1 Eylül 2007 Cumartesi

Yaşamsal Tezatlıklar



Ve soruların cevapları tükendi. Ne beklentilerim kaldı hayattan ne de hayallerim. Bazılarının beklentileri hayalleridir. Benim öyle değil. Benim hayallerim asla bir kuruma kuruluşa bağlanmadan her şeyden ayrı yaşamak. Sadece insanların olduğu ve değerler üzerine kurulmuş küçük bir kasabada bir balıkçı olmak. Bunlar işte benim hayallerim.

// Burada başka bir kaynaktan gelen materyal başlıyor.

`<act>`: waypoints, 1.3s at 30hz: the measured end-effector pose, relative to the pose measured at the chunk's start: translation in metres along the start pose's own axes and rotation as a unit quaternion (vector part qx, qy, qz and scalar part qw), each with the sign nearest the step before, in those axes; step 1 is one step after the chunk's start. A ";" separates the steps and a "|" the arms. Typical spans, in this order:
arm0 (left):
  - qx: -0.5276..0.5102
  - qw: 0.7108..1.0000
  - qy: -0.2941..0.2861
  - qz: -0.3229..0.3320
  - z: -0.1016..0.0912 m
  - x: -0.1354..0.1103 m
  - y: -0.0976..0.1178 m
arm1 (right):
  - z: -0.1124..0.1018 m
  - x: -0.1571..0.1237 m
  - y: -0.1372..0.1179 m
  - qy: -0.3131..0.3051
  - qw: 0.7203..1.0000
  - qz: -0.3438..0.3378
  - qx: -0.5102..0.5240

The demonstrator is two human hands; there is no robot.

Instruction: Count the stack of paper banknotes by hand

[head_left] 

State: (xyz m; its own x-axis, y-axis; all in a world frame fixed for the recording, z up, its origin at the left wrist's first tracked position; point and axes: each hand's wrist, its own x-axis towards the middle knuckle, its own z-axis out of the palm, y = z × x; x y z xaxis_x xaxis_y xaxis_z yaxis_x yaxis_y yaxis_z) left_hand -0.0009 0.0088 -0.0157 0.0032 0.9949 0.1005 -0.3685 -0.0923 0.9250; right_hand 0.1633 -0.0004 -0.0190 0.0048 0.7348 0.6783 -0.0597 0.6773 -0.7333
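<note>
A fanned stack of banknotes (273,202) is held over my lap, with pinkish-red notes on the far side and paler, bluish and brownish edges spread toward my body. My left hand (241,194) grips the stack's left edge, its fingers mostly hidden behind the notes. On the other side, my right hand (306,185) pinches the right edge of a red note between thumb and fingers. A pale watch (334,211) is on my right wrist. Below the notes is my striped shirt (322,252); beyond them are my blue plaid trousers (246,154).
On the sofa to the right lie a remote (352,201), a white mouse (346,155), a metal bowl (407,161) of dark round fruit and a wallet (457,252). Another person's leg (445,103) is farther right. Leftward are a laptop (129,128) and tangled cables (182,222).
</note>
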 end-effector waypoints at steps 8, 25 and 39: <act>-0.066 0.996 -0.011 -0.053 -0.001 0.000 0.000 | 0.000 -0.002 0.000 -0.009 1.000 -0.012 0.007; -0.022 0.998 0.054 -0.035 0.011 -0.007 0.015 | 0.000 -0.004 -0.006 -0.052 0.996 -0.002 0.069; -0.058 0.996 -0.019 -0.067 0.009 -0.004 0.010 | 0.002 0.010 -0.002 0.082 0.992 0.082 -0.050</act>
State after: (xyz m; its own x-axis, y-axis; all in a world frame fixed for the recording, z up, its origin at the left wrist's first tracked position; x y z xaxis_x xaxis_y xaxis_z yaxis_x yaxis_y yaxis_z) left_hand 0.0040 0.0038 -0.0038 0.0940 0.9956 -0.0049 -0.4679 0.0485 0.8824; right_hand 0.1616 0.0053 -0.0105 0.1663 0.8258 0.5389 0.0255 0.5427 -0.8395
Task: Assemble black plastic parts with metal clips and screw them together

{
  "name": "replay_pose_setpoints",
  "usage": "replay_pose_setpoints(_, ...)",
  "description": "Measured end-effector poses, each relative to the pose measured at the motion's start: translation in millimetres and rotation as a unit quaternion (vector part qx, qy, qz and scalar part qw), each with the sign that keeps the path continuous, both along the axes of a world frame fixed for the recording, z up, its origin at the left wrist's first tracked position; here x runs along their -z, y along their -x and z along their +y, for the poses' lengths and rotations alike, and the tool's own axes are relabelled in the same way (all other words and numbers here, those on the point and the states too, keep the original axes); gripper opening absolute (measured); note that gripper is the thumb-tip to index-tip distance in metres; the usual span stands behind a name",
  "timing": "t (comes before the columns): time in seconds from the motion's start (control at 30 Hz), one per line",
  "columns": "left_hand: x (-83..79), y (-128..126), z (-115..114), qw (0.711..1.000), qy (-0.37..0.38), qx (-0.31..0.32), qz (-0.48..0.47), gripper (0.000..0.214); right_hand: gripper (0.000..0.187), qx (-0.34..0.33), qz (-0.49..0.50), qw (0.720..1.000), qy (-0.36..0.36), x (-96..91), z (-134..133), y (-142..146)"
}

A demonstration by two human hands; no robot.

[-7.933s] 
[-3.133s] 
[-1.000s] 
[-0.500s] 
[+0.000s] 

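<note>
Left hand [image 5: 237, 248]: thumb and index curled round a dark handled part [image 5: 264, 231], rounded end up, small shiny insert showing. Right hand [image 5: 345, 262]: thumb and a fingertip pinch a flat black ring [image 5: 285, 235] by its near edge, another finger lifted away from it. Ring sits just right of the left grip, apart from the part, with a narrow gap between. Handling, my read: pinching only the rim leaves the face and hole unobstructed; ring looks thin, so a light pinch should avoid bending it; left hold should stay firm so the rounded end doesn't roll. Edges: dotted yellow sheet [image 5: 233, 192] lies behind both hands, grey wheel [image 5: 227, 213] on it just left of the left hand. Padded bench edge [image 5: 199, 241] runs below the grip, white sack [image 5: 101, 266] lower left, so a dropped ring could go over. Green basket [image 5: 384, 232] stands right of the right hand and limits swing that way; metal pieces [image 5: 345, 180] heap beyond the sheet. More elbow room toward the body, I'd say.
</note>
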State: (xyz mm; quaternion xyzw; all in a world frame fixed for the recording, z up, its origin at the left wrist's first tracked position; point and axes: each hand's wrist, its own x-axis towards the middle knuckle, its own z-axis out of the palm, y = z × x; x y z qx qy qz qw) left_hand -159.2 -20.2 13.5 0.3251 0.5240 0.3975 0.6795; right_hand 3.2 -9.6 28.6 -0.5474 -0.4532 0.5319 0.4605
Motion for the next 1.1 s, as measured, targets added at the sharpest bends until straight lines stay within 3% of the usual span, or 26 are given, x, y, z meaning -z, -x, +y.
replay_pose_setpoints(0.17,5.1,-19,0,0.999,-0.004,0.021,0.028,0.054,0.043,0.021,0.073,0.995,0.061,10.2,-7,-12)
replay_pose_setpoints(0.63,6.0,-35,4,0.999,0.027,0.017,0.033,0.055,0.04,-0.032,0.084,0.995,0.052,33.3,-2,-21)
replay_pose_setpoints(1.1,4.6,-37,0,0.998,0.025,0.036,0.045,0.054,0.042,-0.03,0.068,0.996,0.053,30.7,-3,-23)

Ama hayatımda hayallerimi yaşatacak kadar yer yok.
Beklentilerim ise henüz vadesi dolmamış bekliyor. Sürenin dolmasına az kaldı. Benim bu hayattan beklentim bir kurum altında düzenli bir iş ve bakmam gereken bir aile. Yani anlaşılan bu mevzu tezatlıklarla dolu.
Hayat susuzluktan kavrulduğum bir çölde bir fincan kahve gibi. Benim dileğim suyu bulmak ama önümde duran sadece bir fincan kahve. Yanılgılarla bağdaştırmak kolay tabi hayatı sıradan, günlük, alımlı, unutkan ve miskin insanlarla dolu çünkü.
Sebepler doğurgan ve her doğan kavram aslında insanın sınırlarının içinde. Bunu anlamayanlar kavramların içinde boğulanlar. Her olay her olgu aslında insanoğlunun bu erişilmez sınırlarına dahil ama dediğim gibi insanlar sıradan, unutkan ve miskin. Sadece kurulu düzen tarafından dayatılan kanunlara uymakla yükümlü olduklarını zannediyorlar. Bir taraftan akıp giden zamana karşı birleşip ölüme meydan okuyanlar var bir taraftan da zamandan daha hızlı olma sevdalıları.
Zamanın en büyük öğretmen olduğu ve bütün öğrencilerini öldürdüğü sözü zihinlere yerleşmeden benim hayallerimin yaşanılan dünyanın herhangi bir yerinde mümkün hale gelmesi olanaksız. Belki bir balıkçı olmak basit bir hayal gibi görünebilir fakat kendimi ne zamandan ne de insandan soyutlayabilirim.
Ben benlik karmaşası yaşamadım ve yaşamıyorum. Çünkü henüz kimliğim oluşmadı bile. Kimliğimin tamamlanması ise bu bedenle birlikte son bulacak.